:: Exercise goal ::
From the line with "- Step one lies" through the line with "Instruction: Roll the", repeat the entries verbatim, both end lines included, and add nothing.

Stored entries
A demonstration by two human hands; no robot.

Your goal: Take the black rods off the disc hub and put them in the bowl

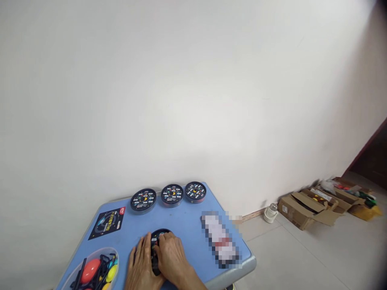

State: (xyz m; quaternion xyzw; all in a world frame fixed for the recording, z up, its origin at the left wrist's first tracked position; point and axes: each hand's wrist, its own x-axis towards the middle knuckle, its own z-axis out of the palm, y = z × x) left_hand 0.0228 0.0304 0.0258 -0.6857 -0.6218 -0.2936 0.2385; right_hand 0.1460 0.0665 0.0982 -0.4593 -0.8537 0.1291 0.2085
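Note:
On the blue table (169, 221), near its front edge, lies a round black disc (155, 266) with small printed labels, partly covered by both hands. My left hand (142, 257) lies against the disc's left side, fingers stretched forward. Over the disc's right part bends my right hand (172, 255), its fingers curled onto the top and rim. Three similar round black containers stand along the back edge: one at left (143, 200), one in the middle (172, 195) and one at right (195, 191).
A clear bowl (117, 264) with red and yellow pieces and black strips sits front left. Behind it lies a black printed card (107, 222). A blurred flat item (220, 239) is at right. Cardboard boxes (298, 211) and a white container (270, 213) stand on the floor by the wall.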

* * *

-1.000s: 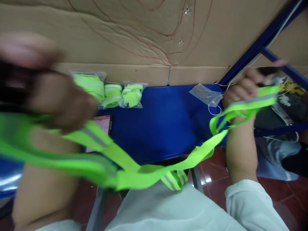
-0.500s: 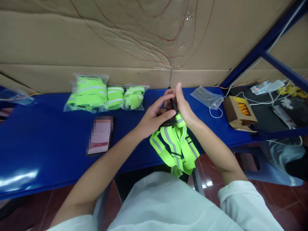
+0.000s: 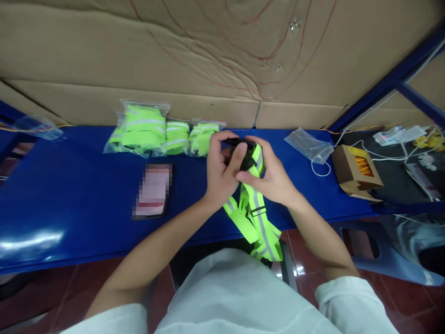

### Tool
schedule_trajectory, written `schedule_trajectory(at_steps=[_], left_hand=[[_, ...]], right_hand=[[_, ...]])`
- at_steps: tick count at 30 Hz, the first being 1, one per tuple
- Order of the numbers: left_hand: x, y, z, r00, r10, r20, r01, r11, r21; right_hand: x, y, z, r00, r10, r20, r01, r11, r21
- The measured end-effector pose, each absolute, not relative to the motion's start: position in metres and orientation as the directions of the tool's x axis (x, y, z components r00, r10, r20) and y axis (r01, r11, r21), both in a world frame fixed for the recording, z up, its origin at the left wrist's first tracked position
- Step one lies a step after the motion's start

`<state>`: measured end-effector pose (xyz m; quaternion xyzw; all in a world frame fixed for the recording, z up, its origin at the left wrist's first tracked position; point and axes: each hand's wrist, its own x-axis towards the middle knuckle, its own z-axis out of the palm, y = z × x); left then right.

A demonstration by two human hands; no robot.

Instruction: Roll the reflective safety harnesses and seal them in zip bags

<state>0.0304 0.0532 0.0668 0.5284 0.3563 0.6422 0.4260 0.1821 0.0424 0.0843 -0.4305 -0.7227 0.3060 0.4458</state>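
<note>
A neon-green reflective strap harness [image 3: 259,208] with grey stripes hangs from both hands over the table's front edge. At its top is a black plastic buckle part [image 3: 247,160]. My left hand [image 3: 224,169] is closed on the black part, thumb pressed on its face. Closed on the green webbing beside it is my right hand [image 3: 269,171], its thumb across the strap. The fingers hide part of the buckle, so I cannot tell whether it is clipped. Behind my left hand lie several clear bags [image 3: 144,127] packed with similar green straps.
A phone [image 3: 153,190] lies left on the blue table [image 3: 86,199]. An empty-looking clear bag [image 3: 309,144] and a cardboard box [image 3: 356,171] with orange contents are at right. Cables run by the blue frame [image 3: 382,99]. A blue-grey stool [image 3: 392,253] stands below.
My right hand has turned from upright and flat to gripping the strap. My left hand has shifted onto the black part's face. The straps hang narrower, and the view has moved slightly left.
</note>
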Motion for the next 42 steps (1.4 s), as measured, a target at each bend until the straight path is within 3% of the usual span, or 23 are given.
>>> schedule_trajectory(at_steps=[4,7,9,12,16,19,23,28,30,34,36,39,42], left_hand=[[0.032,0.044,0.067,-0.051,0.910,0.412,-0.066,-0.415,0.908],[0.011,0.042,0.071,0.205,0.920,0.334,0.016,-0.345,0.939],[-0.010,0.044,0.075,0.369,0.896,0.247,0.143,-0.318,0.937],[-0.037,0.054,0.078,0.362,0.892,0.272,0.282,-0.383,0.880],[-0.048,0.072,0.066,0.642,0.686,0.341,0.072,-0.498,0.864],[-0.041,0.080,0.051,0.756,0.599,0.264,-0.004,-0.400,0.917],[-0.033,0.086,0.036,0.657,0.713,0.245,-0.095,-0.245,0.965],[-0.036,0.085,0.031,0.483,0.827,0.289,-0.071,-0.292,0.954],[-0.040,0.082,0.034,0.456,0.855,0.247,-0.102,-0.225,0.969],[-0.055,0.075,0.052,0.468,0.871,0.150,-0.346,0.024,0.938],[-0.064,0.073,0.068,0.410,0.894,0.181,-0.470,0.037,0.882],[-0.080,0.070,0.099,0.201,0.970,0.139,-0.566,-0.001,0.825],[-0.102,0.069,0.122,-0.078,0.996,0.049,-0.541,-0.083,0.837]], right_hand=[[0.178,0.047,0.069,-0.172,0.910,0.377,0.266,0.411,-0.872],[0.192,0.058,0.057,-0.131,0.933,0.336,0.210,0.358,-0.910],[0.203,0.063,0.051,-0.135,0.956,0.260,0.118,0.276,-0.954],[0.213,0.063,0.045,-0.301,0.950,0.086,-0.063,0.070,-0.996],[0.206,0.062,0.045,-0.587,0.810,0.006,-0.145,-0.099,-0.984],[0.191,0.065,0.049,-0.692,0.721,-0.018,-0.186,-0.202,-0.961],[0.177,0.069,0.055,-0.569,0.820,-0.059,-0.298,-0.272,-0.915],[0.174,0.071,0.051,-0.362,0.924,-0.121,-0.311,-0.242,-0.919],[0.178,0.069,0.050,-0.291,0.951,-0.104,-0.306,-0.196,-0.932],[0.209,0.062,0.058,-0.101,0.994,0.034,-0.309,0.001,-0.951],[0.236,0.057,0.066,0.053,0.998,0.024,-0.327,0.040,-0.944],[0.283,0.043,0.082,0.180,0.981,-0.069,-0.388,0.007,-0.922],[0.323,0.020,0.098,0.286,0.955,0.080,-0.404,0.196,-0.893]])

:: Task response ::
- Step one lies a step after the motion's start

`<state>`: measured end-effector pose (xyz m; quaternion xyzw; all in a world frame fixed for the recording, z up, its origin at the left wrist's first tracked position; point and axes: each hand's wrist, its own x-axis towards the middle knuckle, its own z-axis out of the palm, y = z × x); left then right.

A demonstration by two human hands; no robot.

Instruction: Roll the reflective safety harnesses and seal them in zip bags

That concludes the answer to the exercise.